Work item
The required output is the lines below from the line containing "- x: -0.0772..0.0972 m" to the line containing "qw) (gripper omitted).", inclusive, retyped exactly. No other lines belong in it.

Data shown
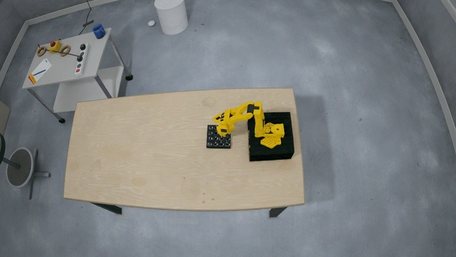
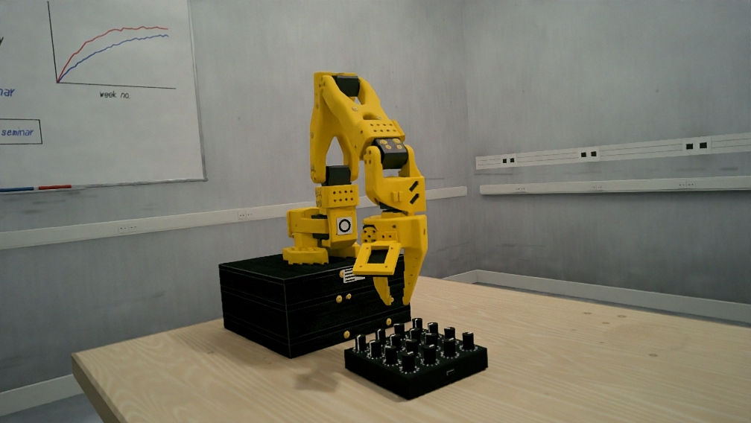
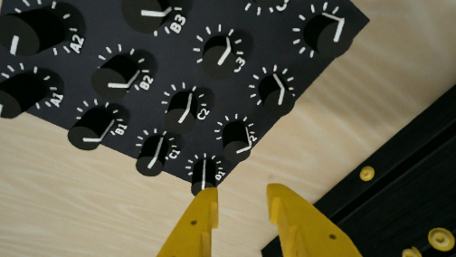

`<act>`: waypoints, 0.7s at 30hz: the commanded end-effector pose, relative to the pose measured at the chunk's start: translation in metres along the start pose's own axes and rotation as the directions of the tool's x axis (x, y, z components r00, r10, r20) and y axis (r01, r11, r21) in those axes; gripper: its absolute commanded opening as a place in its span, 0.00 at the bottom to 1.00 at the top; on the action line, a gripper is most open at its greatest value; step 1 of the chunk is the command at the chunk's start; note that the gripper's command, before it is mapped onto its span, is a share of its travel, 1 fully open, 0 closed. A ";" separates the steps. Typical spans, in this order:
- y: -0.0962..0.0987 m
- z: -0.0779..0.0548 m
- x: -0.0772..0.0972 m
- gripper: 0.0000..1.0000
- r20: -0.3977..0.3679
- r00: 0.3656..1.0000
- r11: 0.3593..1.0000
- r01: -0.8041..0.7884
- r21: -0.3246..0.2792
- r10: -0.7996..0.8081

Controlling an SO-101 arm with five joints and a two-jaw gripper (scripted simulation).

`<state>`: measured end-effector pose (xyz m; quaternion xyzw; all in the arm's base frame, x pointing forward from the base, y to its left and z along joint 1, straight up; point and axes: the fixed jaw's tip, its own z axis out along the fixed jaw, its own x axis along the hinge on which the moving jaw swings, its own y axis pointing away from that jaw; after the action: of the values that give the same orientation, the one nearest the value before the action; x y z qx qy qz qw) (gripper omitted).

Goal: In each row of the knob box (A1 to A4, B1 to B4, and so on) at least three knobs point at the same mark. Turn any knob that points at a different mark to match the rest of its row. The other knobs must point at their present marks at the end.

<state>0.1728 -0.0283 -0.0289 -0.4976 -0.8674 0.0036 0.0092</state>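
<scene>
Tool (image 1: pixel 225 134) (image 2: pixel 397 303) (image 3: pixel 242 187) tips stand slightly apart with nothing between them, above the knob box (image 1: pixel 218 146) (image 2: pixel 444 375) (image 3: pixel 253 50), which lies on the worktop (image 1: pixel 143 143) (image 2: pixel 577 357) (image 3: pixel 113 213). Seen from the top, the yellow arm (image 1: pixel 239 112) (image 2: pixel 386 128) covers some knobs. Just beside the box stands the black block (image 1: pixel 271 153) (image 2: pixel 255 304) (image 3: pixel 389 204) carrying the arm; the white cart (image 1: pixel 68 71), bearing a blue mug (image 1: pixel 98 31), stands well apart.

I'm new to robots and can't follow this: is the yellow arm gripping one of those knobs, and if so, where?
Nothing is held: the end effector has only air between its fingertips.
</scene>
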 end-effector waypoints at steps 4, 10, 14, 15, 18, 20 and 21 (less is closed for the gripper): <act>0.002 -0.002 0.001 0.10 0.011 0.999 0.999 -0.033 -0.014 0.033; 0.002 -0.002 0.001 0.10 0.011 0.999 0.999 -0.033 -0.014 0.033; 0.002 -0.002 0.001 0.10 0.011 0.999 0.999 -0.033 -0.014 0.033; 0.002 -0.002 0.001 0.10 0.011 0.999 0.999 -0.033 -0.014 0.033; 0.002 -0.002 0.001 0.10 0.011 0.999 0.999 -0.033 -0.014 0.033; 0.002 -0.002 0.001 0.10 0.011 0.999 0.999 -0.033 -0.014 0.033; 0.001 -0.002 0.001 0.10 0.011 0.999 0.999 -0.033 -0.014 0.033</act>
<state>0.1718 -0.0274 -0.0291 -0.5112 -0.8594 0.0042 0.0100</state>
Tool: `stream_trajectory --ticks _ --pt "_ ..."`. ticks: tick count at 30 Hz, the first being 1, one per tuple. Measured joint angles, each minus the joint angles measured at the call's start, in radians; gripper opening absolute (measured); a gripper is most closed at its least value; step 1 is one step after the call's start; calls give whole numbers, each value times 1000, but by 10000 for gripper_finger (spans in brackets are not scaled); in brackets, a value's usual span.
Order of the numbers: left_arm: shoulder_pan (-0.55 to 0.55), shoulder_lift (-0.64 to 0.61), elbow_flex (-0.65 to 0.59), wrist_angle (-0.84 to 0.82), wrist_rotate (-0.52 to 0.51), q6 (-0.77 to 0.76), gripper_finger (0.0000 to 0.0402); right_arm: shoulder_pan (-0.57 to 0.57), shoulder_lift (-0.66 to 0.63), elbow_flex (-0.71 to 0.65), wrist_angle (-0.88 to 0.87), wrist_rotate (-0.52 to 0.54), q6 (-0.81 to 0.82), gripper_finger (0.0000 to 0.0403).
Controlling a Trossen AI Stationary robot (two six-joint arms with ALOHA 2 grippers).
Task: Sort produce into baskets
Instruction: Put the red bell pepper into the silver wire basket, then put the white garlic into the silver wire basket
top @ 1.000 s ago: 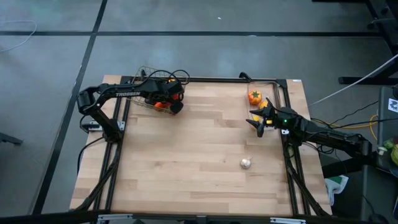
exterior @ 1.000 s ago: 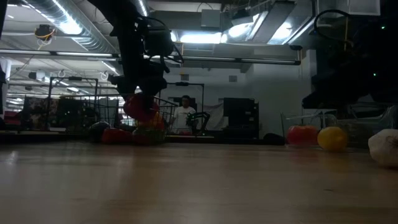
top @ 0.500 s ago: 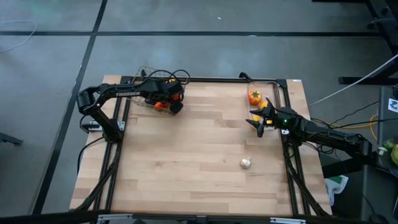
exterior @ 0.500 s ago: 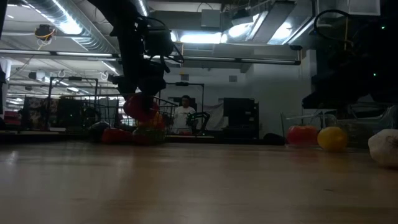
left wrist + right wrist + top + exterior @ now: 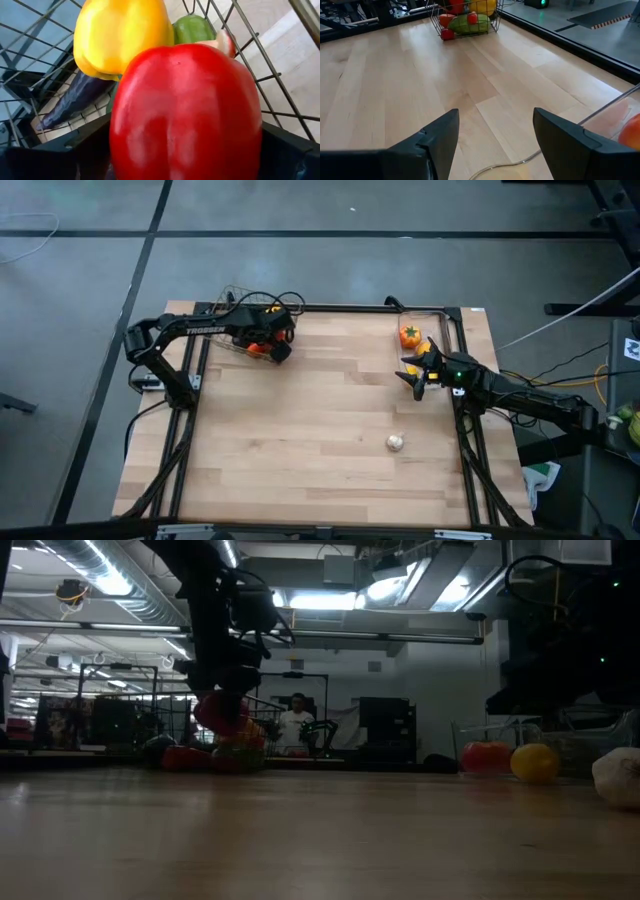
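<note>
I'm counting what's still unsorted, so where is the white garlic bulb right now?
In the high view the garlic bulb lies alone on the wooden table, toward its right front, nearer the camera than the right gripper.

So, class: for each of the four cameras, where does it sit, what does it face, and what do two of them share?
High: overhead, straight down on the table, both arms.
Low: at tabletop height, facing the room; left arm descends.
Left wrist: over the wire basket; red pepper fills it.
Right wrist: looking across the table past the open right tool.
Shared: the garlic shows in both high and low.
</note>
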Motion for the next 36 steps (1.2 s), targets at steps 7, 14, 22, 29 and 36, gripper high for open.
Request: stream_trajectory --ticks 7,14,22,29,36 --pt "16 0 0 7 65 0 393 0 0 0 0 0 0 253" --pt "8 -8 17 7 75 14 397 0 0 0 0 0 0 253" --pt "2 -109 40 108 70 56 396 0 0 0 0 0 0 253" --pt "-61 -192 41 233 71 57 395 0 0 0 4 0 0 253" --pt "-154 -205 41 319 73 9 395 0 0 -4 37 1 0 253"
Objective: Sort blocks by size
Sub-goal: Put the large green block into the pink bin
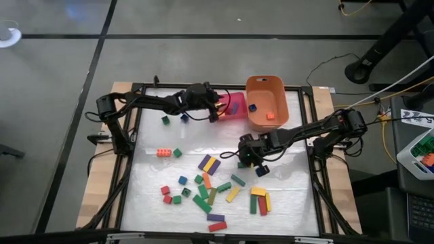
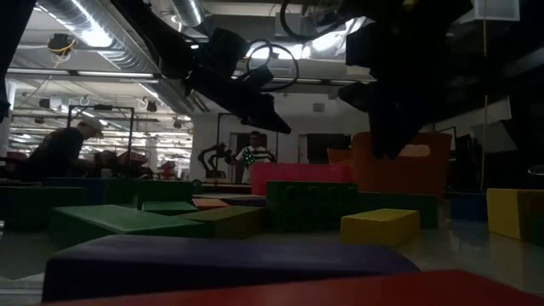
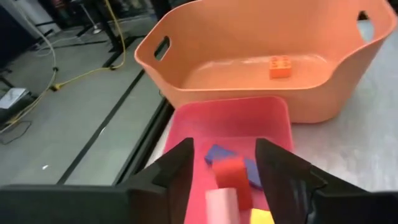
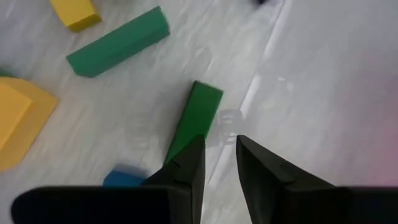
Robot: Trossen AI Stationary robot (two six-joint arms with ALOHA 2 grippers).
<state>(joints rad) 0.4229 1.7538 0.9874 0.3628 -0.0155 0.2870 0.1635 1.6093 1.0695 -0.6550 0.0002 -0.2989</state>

Exercise response
- x: -0.0772..0.0972 m
- gripper: 0.0000..1.0000
- r20: -0.3977..0.3679
- r00: 0.3656..1.0000
- r11: 0.3593..1.0000
- r01: -0.8041..0.7884
- r21: -0.3246..0.2792
- r10: -0.7996..0.8081

Controlling an SO-101 arm with five joints and a two-jaw gripper (scripted simulation).

`<state>`: measured end-effector pose (xyz m; quaternion xyzw; all in the arm's base frame, x pointing forward from the base, y to its left and z along joint 1, straight up; point and axes: the fixed jaw's tip, its own z axis out along the fixed jaw, its own x axis along the hinge on which the moving jaw swings, its own y axis pointing away from that jaw; after the action: of the values that give the same orientation, the one nearest the value before the action; x y z qx qy qz qw) (gripper omitted).

The exercise ends with this answer.